Go 1.22 or later. No external runtime dependencies.

Installation

go get github.com/arx-go/arx

Quick start

package main

import (
    "log/slog"
    "net/http"

    "github.com/arx-go/arx"
    "github.com/arx-go/arx/shield"
)

func main() {
    app := arx.New(arx.Config{
        Addr: ":8080",
    })

    // Security headers + WAF on every route.
    app.Use(shield.Default()...)

    app.GET("/ping", func(c *arx.Context) error {
        return c.JSON(http.StatusOK, map[string]string{"status": "ok"})
    })

    if err := app.Run(); err != nil {
        slog.Error("server stopped", "error", err)
    }
}

Routing

ARX uses Go 1.22's net/http.ServeMux under the hood, so route patterns follow the same syntax.

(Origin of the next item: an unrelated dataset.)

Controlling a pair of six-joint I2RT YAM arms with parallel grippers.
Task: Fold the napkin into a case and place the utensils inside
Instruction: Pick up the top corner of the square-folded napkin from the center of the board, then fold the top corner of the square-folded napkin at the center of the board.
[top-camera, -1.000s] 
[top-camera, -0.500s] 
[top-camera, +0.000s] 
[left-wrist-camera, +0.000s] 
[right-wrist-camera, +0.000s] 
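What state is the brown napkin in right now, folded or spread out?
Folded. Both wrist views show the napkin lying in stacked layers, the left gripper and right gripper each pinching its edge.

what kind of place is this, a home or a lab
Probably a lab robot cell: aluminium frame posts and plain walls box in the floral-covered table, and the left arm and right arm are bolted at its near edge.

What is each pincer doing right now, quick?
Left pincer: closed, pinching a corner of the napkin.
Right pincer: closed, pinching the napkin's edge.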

app.GET("/users/{id}", getUser)
app.POST("/users", createUser)
app.PUT("/users/{id}", updateUser)
app.DELETE("/users/{id}", deleteUser)

Path parameters are read via c.PathParam:

func getUser(c *arx.Context) error {
    id := c.PathParam("id")
    return c.JSON(http.StatusOK, map[string]string{"id": id})
}

Request binding

Use the generic Bind[T] function for type-safe decoding. ARX does not call reflect to make this work:

type CreateUserRequest struct {
    Name  string `json:"name"`
    Email string `json:"email"`
}

func createUser(c *arx.Context) error {
    req, err := arx.Bind[CreateUserRequest](c)
    if err != nil {
        return arx.ErrBadRequest(err.Error())
    }
    // req is typed as CreateUserRequest, no casting needed.
    return c.JSON(http.StatusCreated, req)
}

Middleware

Middleware follows the standard func(Handler) Handler pattern and can be applied globally, to a group, or to a single route.

func requireAuth(next arx.Handler) arx.Handler {
    return func(c *arx.Context) error {
        token := c.Request().Header.Get("Authorization")
        if token == "" {
            return arx.ErrUnauthorized()
        }
        return next(c)
    }
}

// Global
app.Use(requireAuth)

// Group-scoped
api := app.Group("/api/v1", requireAuth)
api.GET("/profile", getProfile)

// Route-scoped
app.GET("/admin", dashboard, requireAuth)

Route groups

Groups inherit their parent's middleware and prefix. Nesting is supported.

api := app.Group("/api/v1")
api.Use(requireAuth)

users := api.Group("/users")
users.GET("/{id}", getUser)
users.POST("", createUser)

// Resolves to: GET /api/v1/users/{id}, POST /api/v1/users

The shield package

shield is ARX's built-in security middleware layer. It ships two components:

Security headers
app.Use(shield.Headers(shield.DefaultHeadersConfig()))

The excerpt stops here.